**What this task involves**
Look through the listing for the word "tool". Copy each line that has it.
= Beginning of Section =
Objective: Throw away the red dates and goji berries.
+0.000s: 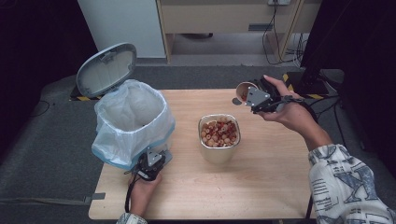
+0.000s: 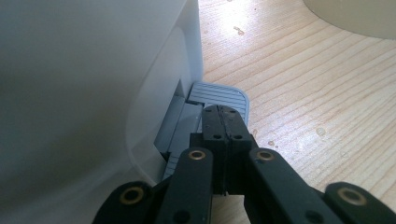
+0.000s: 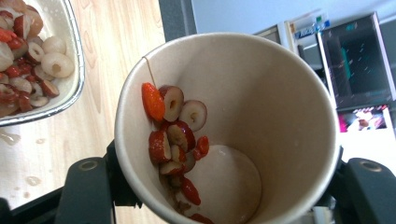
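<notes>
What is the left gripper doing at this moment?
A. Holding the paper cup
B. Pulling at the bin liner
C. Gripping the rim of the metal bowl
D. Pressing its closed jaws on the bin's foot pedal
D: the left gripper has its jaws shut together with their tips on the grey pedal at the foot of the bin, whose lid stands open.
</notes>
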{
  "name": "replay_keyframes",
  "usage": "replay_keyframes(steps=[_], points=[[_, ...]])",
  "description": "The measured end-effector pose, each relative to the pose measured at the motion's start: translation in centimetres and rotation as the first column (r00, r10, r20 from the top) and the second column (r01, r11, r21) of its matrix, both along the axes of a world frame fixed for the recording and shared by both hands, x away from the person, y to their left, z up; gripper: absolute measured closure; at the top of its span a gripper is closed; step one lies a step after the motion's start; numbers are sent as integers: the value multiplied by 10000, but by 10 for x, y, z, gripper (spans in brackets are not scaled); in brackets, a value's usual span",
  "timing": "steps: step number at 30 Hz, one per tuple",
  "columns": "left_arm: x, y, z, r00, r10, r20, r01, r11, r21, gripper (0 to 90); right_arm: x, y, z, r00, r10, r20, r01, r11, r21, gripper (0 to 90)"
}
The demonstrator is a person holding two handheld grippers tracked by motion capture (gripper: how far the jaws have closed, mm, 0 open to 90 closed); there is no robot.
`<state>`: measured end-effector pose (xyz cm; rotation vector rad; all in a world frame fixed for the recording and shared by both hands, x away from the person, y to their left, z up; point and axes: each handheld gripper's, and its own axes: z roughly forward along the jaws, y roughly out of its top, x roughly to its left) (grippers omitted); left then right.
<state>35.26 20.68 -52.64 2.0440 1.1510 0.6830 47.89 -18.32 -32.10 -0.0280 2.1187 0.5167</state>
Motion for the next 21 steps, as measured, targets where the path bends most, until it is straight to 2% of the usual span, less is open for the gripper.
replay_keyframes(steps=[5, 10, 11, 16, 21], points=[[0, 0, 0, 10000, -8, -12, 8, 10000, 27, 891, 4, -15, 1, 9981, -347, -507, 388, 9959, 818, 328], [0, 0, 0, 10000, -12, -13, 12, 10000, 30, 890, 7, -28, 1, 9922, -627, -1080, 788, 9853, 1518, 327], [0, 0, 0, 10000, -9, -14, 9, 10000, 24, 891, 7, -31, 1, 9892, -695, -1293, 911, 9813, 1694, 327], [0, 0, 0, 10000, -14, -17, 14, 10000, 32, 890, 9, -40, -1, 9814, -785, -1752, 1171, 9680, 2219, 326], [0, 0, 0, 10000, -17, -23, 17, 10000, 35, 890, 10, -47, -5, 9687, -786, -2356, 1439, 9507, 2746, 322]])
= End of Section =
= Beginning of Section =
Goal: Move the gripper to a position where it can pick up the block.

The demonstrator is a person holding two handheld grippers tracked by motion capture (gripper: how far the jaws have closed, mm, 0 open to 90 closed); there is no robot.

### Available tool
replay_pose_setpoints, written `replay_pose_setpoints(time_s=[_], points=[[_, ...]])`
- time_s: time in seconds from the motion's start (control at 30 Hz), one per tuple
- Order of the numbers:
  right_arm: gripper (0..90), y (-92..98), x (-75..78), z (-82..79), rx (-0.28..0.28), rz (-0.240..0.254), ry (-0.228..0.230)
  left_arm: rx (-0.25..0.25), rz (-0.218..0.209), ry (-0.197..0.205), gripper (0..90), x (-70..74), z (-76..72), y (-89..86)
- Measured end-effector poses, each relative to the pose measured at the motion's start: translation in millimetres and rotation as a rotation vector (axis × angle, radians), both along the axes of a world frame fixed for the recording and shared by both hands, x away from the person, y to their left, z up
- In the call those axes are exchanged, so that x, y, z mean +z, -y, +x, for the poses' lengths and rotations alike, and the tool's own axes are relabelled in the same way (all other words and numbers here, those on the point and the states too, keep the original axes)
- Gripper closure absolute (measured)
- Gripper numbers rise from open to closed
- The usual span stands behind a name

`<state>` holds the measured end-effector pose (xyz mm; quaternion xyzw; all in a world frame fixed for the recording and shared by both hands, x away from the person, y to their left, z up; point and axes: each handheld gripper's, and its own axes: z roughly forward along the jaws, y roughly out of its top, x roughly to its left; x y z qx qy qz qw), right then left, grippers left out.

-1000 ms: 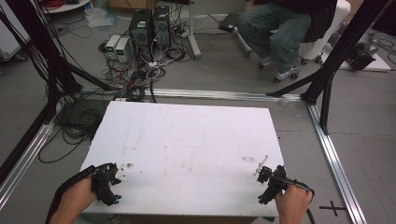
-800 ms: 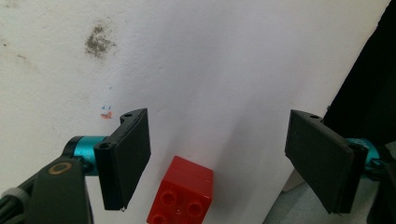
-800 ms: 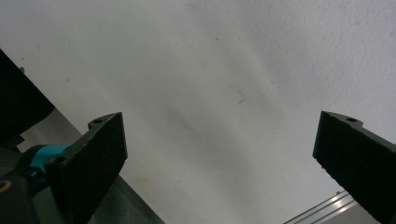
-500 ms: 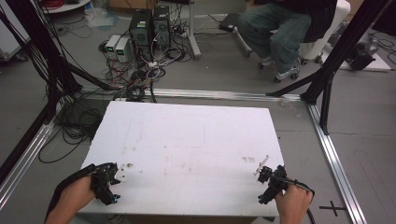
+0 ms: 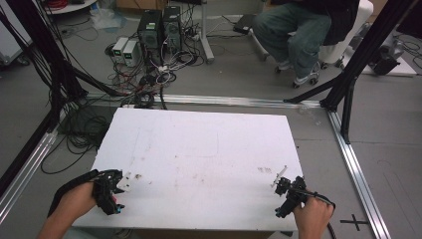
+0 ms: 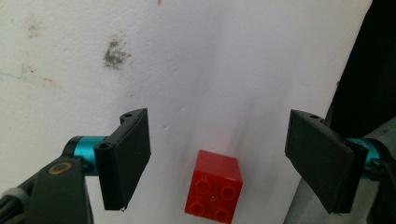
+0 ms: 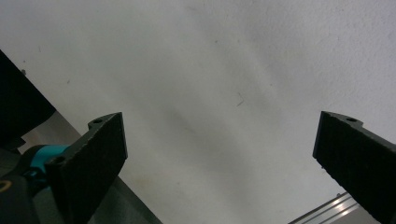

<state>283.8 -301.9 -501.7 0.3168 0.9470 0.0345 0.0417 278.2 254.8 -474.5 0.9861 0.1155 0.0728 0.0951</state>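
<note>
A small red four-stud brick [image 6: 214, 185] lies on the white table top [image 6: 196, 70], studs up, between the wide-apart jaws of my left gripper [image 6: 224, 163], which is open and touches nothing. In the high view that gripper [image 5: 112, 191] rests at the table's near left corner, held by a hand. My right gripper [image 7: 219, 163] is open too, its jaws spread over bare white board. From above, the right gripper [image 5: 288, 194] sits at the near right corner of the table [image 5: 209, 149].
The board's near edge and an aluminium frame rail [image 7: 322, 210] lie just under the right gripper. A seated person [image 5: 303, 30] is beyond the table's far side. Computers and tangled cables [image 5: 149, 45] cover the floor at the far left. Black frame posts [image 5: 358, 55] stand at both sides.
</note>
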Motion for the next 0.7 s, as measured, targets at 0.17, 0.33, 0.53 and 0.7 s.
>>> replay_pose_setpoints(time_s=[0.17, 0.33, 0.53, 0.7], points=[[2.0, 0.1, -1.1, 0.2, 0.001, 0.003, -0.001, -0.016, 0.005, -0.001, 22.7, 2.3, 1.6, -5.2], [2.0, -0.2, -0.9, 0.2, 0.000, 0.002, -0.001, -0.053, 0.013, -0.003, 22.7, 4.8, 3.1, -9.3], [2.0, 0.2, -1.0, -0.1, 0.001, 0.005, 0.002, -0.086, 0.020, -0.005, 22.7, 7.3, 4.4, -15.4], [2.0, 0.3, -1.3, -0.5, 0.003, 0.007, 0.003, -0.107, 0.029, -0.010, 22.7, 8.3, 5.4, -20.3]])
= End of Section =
**Solution to this task**
### Available tool
- In the call those axes are exchanged, so that x, y, z mean +z, -y, +x, for the poses' lengths and rotations alike, and the tool's own axes are relabelled in the same way (all other words and numbers here, those on the point and the states too, keep the original axes)

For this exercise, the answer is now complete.